However, at any time and any place, you must pay attention to the occasion and the people around you when you speak, in case the walls have ears.

Snape, the potions professor who had just left the classroom, suddenly appeared in the next second. He stared at Draco coldly, without any warmth in his black eyes: "Mr. Come to my office with Longbottom, and I want to watch with my own eyes that you thoroughly teach Longbottom how to configure the shrinking potion."

Draco's jaw dropped, and he glared angrily at the equally terrified Neville, who was packing up the cauldron.

So Neville was really the "Peeves" in Potions class. He was already very inflexible, but being so frightened by Snape, he became more and more flustered.Finally, in a panic, Neville overturned the shrinking agent that had been prepared just now.

Harry watched helplessly as the green potion drew a beautiful but weird arc in mid-air, and then splashed into the mouth of Draco, who was looking up and staring dumbfounded.

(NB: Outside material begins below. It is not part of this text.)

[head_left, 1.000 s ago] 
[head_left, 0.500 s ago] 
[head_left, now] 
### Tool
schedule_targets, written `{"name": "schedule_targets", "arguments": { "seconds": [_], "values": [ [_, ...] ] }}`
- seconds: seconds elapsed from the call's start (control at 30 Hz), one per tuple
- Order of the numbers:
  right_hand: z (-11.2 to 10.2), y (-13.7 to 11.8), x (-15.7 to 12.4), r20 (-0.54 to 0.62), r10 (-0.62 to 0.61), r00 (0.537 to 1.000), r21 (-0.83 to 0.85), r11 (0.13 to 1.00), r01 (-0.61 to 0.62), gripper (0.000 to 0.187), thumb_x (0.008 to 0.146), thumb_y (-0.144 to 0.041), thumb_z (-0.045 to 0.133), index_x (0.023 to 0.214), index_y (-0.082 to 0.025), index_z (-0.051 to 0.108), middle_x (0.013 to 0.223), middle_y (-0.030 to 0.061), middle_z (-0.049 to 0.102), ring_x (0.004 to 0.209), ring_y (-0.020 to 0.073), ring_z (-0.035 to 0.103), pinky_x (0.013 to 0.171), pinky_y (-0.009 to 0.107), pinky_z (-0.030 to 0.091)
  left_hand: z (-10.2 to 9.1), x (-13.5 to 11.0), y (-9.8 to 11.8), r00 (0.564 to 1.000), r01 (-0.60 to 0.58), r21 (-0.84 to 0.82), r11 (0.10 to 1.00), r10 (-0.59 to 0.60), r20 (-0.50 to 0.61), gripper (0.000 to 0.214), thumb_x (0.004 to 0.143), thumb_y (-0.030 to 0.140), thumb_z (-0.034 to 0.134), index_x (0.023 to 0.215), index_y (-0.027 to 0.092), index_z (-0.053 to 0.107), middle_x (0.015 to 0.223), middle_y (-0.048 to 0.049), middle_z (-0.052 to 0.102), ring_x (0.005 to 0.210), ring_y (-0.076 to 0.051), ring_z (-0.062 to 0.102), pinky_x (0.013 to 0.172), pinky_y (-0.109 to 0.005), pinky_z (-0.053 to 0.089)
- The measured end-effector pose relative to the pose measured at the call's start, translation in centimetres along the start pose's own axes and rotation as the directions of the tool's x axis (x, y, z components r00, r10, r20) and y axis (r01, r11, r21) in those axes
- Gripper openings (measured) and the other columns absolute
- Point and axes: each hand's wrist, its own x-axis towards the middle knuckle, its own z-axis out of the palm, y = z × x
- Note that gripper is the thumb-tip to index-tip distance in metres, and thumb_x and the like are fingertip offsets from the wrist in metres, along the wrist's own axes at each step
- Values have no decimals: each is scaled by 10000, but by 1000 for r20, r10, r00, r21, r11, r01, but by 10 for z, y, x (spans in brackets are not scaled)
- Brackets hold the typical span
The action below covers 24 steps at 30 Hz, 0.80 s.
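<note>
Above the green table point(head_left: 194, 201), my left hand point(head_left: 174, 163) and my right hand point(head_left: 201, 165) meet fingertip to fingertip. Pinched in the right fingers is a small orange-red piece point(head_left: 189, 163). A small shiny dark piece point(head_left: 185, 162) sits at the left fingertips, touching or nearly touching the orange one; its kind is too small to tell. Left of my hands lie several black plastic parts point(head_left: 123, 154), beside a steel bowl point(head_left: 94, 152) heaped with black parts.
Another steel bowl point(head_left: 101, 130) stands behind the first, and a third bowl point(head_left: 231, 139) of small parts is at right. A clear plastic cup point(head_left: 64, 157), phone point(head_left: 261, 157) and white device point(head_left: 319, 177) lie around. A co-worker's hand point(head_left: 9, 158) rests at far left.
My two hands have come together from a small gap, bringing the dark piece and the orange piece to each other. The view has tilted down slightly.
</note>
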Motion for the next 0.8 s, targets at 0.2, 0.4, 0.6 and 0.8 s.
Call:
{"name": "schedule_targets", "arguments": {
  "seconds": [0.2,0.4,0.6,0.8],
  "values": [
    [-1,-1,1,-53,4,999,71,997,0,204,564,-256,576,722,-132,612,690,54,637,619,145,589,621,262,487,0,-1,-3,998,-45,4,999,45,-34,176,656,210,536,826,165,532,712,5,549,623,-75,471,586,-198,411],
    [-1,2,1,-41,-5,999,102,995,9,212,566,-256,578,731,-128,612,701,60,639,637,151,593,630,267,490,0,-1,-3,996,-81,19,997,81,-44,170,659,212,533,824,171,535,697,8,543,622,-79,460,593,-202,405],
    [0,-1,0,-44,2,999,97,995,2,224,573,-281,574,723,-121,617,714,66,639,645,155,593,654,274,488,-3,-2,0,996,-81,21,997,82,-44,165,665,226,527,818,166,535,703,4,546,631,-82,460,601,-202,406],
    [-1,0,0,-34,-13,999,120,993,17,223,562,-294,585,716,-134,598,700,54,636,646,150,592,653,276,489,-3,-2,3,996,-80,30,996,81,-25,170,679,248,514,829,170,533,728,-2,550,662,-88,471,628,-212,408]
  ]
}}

Then with a bang, a two or three-year-old baby wearing a big Slytherin robe appeared in the classroom, looking at them blankly.

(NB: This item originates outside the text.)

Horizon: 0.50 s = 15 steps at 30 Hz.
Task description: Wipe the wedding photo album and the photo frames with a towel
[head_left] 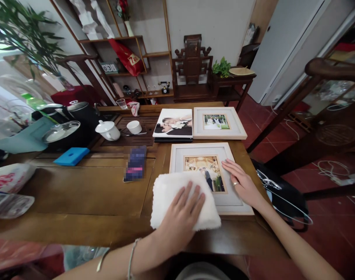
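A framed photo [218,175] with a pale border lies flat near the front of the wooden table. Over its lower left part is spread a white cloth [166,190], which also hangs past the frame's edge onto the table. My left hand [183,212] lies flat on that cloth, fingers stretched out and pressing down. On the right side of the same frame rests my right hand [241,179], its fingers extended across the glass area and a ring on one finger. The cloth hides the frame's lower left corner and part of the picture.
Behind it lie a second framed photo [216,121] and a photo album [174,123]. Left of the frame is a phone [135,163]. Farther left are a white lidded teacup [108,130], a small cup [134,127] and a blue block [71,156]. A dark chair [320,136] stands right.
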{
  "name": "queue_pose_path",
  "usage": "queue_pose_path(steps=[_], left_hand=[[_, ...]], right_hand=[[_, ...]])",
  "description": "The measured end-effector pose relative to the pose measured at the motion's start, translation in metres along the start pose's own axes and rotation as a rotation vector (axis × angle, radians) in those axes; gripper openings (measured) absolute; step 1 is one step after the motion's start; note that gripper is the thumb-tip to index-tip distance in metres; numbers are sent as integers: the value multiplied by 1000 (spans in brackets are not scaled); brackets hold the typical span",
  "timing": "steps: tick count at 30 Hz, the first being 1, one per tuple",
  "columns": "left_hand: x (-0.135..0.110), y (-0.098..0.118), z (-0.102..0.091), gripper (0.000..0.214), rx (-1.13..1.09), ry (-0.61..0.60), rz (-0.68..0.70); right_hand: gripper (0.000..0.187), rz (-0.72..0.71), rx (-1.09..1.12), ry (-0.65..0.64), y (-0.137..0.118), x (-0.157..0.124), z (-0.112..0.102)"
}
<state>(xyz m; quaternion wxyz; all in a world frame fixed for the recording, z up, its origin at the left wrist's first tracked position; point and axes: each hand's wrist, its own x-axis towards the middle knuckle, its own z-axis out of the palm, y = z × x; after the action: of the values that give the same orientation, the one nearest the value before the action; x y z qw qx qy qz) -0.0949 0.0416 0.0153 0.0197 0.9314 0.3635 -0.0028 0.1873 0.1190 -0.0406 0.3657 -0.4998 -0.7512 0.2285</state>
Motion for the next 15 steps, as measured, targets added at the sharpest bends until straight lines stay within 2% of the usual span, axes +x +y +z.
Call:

The little baby's platinum-gold hair is shining brightly. He pouted his pink mouth unhappily. His immature face is extremely beautiful. His big blue eyes are as cute as crystal grapes, and his long eyelashes are fluttering. .

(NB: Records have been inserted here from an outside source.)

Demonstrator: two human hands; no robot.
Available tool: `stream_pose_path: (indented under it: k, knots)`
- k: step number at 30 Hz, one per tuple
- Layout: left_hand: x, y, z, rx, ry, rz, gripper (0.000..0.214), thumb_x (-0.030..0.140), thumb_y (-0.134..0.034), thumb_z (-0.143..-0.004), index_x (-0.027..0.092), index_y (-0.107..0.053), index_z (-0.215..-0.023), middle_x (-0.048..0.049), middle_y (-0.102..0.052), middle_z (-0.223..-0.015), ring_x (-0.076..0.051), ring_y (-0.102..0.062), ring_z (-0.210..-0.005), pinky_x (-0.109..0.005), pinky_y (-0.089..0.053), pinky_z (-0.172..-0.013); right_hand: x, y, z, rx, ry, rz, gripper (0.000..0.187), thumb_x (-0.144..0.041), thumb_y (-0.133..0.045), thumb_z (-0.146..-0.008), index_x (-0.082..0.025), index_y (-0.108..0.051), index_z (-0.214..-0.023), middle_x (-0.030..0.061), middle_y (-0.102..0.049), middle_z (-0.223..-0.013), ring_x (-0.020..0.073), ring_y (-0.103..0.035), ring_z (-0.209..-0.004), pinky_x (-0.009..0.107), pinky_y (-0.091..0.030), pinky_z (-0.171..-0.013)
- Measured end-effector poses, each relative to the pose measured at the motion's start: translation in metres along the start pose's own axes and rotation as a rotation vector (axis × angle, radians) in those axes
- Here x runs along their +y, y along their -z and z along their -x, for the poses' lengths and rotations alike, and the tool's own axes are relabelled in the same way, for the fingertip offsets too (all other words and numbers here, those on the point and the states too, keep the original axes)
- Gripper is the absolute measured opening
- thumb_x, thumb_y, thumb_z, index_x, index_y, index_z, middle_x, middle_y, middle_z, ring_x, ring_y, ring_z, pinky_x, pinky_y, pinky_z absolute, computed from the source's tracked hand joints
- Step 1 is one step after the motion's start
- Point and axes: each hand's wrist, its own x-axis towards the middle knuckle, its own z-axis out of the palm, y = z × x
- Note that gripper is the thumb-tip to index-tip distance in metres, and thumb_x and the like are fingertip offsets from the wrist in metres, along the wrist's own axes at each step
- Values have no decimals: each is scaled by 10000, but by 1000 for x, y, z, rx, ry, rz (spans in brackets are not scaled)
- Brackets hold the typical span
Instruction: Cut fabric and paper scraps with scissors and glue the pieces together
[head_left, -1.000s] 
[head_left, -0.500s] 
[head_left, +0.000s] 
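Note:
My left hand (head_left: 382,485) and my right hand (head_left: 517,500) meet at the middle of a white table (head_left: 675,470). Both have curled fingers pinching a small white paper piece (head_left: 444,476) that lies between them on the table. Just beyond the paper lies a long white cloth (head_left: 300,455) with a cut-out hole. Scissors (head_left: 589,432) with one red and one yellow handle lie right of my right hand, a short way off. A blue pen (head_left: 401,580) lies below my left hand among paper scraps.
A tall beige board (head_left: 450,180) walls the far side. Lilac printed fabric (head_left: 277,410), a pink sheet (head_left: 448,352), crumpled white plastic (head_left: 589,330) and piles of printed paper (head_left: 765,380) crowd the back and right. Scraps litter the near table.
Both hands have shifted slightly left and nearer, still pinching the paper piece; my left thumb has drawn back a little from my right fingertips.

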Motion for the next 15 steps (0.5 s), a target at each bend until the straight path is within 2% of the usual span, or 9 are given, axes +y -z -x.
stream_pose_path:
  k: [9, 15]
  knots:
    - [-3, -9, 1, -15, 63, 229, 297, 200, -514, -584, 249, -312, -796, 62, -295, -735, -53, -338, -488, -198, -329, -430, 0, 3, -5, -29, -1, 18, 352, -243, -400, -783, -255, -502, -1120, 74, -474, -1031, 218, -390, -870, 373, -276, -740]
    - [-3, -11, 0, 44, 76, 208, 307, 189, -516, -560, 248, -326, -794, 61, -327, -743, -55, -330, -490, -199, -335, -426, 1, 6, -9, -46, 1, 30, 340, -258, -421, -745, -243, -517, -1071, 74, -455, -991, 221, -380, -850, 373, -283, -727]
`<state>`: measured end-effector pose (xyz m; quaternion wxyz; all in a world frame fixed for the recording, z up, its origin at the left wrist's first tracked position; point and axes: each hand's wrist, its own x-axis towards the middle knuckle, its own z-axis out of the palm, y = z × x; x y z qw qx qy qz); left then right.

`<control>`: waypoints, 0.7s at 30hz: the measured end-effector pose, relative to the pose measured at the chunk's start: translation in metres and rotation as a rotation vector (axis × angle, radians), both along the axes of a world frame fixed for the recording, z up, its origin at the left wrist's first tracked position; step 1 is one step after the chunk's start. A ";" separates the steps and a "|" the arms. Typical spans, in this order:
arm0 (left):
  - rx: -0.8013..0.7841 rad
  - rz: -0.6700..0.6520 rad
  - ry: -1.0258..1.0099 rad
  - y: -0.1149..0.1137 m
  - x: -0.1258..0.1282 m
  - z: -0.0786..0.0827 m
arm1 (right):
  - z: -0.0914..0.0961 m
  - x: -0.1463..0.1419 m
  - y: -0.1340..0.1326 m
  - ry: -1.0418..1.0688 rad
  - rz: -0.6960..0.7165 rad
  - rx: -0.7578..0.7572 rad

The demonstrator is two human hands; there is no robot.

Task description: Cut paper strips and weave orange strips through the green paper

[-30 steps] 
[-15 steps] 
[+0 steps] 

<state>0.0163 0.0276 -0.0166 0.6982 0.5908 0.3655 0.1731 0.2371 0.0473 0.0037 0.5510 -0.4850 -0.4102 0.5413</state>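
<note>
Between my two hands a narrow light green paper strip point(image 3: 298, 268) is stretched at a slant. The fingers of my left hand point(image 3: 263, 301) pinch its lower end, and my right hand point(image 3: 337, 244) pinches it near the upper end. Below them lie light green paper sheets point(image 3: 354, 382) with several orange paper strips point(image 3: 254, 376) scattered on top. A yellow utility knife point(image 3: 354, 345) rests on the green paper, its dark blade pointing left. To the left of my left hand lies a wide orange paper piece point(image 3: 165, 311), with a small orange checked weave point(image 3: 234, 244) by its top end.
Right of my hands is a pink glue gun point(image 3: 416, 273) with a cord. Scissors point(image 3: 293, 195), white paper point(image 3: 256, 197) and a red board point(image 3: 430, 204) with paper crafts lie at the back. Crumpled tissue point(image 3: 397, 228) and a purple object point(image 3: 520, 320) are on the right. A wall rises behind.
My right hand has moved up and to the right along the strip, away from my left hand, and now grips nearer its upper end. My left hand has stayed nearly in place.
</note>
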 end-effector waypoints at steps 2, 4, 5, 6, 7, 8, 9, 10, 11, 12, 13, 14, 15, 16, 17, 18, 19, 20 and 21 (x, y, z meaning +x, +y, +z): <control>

It looks so delicate that it doesn't look like a real person, like a little angel popping out of a portrait.

"Longbottom, I'm going to kill Ni!" the little baby cried in a childish voice.

A silence.

The only sound left was the clear "tick" of solution dripping from Neville's tilted cauldron to the floor.

"The restorative potion has run out! Potter, it's up to you to take care of this, this Malfoy baby. Tonight's confinement is exempted." Snape's insincere voice sounded cool, and then he strode away completely out of the classroom.

Harry could have sworn he saw Snape's shoulders shrug wildly, and his usually stern Potions professor sniggered!And there is obviously a lot left in that bottle of recovery potion.

The classroom erupted with thunder and pigs that overturned the roof.

Everyone, whether it was Gryffindor or Slytherin, all beat their chests and screamed with laughter.

Amidst the arrogant laughter and whistles, the baby Draco, who was surrounded by a group of tall, muscular and robust teenagers, was frightened and uneasy.Wearing a long Slytherin robe that was dragged to the ground, he pouted his mouth aggrievedly and blinked his big innocent eyes, looking so weak, pitiful and helpless.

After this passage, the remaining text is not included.